I wanted to confront Christian today. I wanted to ask him what his problem was, but I didn't see him. Towards the end of the day, I went to his locker to see all of his stuff was gone. I asked my friends about where he was, but they didn't know either. 'Well he is a senior' I thought to my self. I thought he just left school early. After school I was going to call him when I got home.
Brianna was becoming restless with the events that happened at the dance. I don't know exactly what she saw, but I knew it scared her. I was becoming dangerous with all of the power I had locked inside of me. So every chance I got, I practiced my energy flowing around me. The weird thing was, that the more I practiced, the more my eyes changed color. My eyes used to be a dark brown, but they are a dark grey now. I have no idea why, but I know it had something to do with Valtor.
His words still made me on edge. "I will destroy everything you love". It's been three days since the dance with no sign of him. Even know I couldn't see him, I knew he was right next to me. I didn't know how much power he had, and I didn't want to. That's the main reason I wanted to find Christian. He knew a lot more about this stuff then I did.

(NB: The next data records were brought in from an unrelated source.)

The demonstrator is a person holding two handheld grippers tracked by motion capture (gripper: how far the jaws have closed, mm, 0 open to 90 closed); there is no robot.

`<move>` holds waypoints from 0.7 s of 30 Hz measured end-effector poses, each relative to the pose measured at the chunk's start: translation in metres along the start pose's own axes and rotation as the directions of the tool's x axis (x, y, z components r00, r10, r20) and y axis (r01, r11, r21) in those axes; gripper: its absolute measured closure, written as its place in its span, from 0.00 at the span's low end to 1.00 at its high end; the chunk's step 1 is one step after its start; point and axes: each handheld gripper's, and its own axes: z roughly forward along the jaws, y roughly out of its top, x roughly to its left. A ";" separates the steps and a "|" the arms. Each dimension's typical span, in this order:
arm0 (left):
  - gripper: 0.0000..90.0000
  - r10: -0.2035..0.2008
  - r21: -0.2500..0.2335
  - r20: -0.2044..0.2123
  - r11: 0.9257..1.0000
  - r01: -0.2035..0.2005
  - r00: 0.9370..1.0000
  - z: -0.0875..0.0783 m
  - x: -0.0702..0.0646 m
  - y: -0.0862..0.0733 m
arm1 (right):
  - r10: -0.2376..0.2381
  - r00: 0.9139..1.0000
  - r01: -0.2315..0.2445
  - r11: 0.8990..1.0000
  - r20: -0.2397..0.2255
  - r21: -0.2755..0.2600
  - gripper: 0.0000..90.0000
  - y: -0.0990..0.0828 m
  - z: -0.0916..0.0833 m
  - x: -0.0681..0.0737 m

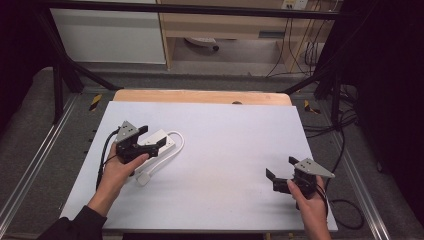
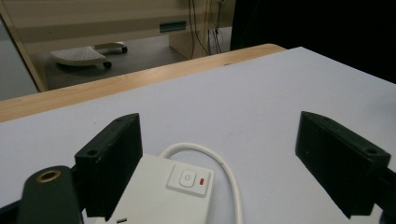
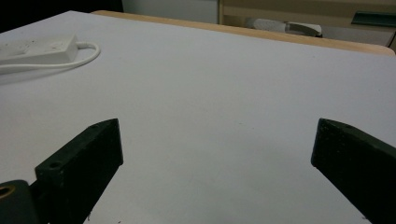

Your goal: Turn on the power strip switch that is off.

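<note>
white power strip (image 2: 161, 196) sits under the wide-open left hand-held gripper (image 2: 229, 163); right hand-held gripper (image 3: 224, 168) gapes empty.

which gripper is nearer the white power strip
Left. The left gripper is right over the power strip, jaws open around it. The right gripper sits far across the table, open over bare surface.

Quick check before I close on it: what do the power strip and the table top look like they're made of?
The power strip looks like white moulded plastic, smooth with a slight sheen, with a raised switch and a rounded white cable, probably rubbery sheathing. The table top reads as a matte pale grey sheet, laminate or a mat, I can't tell which, laid over light wood that shows as a bare strip at the far edge.
</note>
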 end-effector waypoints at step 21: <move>0.20 0.006 0.053 -0.022 0.999 -0.005 1.000 0.020 0.004 -0.008 | 0.000 1.000 0.000 1.000 -0.001 -0.001 0.03 0.000 0.000 0.000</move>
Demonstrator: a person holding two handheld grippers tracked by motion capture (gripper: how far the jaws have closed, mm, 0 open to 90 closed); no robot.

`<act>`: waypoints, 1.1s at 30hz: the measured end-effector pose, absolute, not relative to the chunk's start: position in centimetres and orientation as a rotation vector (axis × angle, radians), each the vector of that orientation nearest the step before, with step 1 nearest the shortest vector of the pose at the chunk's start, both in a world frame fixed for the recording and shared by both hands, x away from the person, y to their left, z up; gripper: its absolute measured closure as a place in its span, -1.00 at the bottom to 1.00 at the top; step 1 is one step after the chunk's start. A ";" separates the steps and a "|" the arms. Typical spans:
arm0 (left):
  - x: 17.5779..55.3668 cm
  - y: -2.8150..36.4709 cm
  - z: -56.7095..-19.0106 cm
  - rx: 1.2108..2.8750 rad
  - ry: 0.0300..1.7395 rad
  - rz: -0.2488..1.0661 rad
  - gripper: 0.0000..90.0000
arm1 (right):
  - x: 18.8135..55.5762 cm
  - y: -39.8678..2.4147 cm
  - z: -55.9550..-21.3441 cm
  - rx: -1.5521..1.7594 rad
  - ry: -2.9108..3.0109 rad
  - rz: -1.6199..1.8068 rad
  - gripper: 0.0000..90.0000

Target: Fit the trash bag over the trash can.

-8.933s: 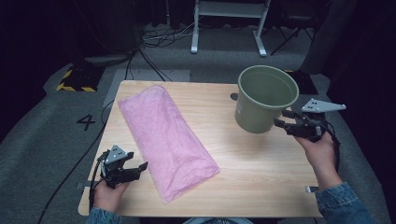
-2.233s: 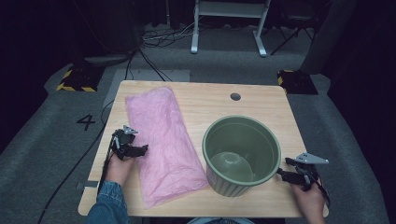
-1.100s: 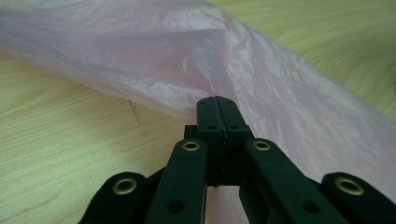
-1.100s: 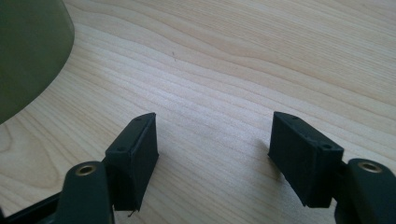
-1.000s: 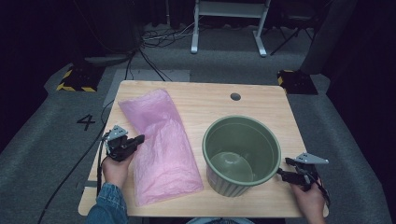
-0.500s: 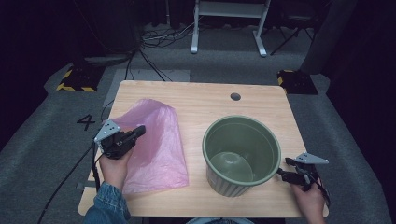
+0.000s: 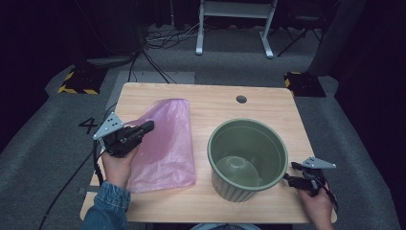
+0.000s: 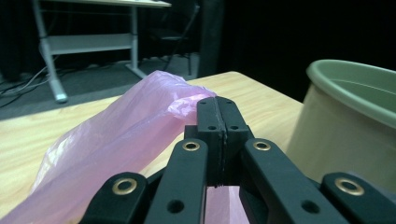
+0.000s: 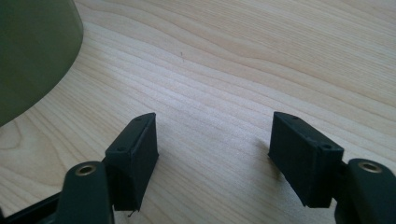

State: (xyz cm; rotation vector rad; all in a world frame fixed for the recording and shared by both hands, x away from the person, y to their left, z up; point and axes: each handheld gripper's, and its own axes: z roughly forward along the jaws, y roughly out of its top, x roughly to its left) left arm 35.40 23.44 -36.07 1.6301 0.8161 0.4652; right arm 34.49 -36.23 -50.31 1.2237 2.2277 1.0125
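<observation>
A pink plastic bag (image 7: 165,143) (image 8: 116,140) lies on the left half of the wooden table (image 7: 210,103), its left side lifted off the wood. My left gripper (image 7: 146,128) (image 8: 217,105) is shut on the bag's edge and holds it raised above the table. A green bucket (image 7: 248,158) (image 8: 355,121) stands upright and empty at the front right. My right gripper (image 7: 289,178) (image 9: 212,140) rests low on the table just right of the bucket (image 9: 32,51), open, with bare wood between its jaws.
A small round hole (image 7: 241,99) sits in the table near its far edge. Beyond the table are a white desk frame (image 7: 234,24), cables on the grey floor and a yellow-and-black striped block (image 7: 76,81) at the left.
My left gripper has risen with the bag's edge, and the bag has folded up and narrowed toward the left. The right gripper and the bucket have stayed still.
</observation>
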 end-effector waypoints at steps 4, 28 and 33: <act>35.7 23.3 -35.1 1.649 0.751 0.437 0.99 | 34.5 -36.2 -50.3 1.224 2.228 1.013 -0.28; 36.8 22.3 -27.1 1.656 0.531 0.375 0.99 | 34.5 -36.0 -50.3 1.187 2.259 1.026 -0.28; 36.6 22.3 -25.7 1.649 0.507 0.372 0.99 | 34.5 -35.9 -50.3 1.180 2.264 1.028 -0.28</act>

Once the day got over, I quickly hopped in my car, and drove home. I loved talking to Christian. He was like the brother I never had. In the back of my mind, I prayed that he wasn't still mad at me. I wanted Christian to like me, not hate me. After all, he did have similar powers as me.
I quickly got out of my car, and ran inside. I was really exited to hear his voice. He was my best friend, and you obviously love talking to your best friends. As soon as I walked to my room, I hit my left arm in the door. My arm still had the hole in my flesh from the pitchfork. That vision confused the hell out of me. In fact, that whole night confused the hell out of me. The wound healed a little bit, but it's only been three days, so I wasn't worried. I wrapped my arm in a white bandage in the bathroom, and headed back into my room. I plopped down on my bed and started dialing his number. The more I moved, the louder a crunching noise echoed in my ears.
I got up from my bed to see a small white piece of paper all crumbled up from my body. White pieces of paper where never good in my situation. I hoped that it was something from school, but I still had a sick feeling in my stomach. I picked up the piece of paper and un crumbled it. The name "Ian", was written on the front of it. I quickly turned it around and read the words.
I'm so sorry.
It was Christian's hand writing. I've seen him write, and this was his. My heart sank to the floor. I quickly started grabbing my phone, and dialed his number. My heart was beating faster and faster. I couldn't loose my best friend, my teacher. He was all I had left. My entire family gave up on me, and he was the closest thing I had to the feeling of it.
Ring.
"Christian come on please pick up". I whispered.
Ring.
"Christian please!". I yelled onto my phone. My knees started to shake, as did my hands.
Ring.
"I can't do this without you! How am I supposed to deal with Valtor on my own!". I screamed.
Ring.
"Please". I whispered through tears. My knees finally gave out. I fell to the floor and brought my knees into my chest. Pain filled my chest, not physical pain, but emotional. I started crying, and sat my head down into my knees as the phone replied to me.